[DATA PROVIDED — start]

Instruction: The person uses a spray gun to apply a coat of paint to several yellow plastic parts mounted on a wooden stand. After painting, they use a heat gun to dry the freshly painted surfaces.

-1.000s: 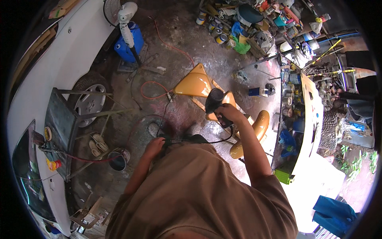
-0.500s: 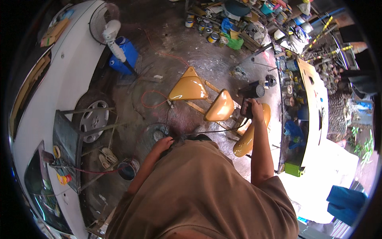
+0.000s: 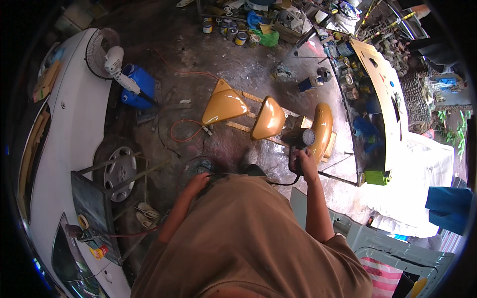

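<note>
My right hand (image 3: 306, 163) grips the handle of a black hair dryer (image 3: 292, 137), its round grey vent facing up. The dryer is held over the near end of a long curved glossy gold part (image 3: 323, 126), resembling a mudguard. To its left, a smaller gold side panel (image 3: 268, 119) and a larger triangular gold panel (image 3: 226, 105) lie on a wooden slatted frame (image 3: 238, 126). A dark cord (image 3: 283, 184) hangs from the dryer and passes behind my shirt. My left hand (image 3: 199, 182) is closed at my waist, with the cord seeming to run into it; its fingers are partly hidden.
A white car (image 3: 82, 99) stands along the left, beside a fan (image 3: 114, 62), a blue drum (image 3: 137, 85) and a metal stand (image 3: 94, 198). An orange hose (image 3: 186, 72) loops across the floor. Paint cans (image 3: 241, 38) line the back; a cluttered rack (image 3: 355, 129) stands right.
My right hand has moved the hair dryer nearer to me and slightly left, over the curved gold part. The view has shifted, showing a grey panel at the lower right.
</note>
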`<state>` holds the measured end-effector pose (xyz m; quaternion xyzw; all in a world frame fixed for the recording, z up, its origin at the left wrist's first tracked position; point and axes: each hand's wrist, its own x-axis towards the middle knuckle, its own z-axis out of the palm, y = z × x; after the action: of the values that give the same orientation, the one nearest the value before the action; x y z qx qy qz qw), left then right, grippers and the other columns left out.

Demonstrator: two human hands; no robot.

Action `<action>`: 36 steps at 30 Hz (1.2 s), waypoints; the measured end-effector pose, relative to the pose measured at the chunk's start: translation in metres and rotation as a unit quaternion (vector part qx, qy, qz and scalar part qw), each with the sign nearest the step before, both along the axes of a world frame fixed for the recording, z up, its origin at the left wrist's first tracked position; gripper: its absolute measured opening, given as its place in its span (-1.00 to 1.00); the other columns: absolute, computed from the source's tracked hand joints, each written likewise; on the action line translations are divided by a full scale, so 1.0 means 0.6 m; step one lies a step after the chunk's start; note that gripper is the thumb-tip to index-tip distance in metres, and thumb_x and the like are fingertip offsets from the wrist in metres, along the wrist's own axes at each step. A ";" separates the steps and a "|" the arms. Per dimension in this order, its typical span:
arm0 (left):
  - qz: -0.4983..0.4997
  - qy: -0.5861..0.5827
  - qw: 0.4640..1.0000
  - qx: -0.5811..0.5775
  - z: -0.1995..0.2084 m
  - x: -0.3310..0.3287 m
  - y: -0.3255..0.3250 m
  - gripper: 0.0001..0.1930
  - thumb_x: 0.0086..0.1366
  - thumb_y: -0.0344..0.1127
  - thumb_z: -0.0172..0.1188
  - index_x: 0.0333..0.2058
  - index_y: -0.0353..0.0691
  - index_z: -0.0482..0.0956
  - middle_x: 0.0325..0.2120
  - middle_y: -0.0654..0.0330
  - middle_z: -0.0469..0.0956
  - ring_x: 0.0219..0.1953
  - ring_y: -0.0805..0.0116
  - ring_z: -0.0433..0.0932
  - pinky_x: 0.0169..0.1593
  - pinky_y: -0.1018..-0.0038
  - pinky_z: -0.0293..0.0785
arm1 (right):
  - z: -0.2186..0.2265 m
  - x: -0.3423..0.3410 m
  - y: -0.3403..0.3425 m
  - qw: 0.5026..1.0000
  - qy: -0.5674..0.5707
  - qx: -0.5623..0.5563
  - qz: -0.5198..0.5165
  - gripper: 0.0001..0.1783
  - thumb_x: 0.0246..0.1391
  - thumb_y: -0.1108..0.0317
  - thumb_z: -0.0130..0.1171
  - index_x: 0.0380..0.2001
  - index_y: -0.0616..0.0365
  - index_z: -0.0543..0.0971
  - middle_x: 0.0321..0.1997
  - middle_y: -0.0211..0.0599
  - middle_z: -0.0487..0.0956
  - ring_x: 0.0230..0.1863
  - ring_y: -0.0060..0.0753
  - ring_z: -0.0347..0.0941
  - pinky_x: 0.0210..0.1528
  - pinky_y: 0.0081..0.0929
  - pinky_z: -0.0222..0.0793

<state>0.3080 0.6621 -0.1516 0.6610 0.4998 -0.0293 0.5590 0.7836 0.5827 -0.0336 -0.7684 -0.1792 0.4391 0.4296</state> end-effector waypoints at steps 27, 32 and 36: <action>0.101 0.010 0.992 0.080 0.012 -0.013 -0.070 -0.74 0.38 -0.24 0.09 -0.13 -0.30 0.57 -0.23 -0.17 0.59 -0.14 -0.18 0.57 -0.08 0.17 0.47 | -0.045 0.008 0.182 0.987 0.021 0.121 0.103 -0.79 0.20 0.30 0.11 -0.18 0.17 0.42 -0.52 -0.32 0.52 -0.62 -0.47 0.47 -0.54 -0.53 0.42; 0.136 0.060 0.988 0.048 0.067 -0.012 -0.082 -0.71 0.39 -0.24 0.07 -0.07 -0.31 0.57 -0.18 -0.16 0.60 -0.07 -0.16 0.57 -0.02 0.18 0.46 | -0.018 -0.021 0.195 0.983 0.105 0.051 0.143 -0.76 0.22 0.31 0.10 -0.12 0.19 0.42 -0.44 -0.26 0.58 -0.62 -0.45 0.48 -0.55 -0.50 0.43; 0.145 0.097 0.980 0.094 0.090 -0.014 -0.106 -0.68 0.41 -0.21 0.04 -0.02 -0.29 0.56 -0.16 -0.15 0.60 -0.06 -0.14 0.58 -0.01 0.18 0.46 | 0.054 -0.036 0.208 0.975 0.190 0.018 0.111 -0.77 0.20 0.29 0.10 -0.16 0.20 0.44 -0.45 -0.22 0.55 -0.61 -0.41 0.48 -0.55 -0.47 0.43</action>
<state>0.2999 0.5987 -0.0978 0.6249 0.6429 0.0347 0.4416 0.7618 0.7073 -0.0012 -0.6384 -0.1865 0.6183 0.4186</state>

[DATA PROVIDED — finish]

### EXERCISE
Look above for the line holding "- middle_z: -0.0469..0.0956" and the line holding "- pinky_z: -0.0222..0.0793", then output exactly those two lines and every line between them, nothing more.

### RESPONSE BOX
  - middle_z: -0.0469..0.0956
  - ring_x: 0.0219..0.1953
  - ring_y: -0.0805..0.0116
  - ring_z: -0.0433..0.0932
  - pinky_x: 0.0169..0.1593
  - pinky_y: -0.1018..-0.0038
  - pinky_z: -0.0293..0.0785
arm1 (right):
  - z: -0.2186..0.2265 m
  - x: -0.3423..0.3410 m
  - y: -0.3403..0.3425 m
  - qw: 0.5026..1.0000
  - qy: -0.5674..0.5707
  - qx: -0.5623..0.5563
  - qz: -0.5198..0.5165
  - gripper: 0.0001..0.1783
  - thumb_x: 0.0246..0.1391
  - thumb_y: -0.1108..0.0317
  - thumb_z: -0.0130..0.1171
  - index_x: 0.0380..0.2001
  - index_y: -0.0616..0.0365
  - index_z: -0.0543..0.0971
  - middle_x: 0.0321..0.1997
  - middle_y: -0.0211..0.0599
  - middle_z: -0.0487..0.0956
  - ring_x: 0.0230..0.1863
  - ring_y: -0.0060..0.0753
  - ring_z: -0.0347..0.0941
  - pinky_x: 0.0210..0.1528
  - pinky_y: 0.0081..0.0929
  - pinky_z: -0.0222..0.0793

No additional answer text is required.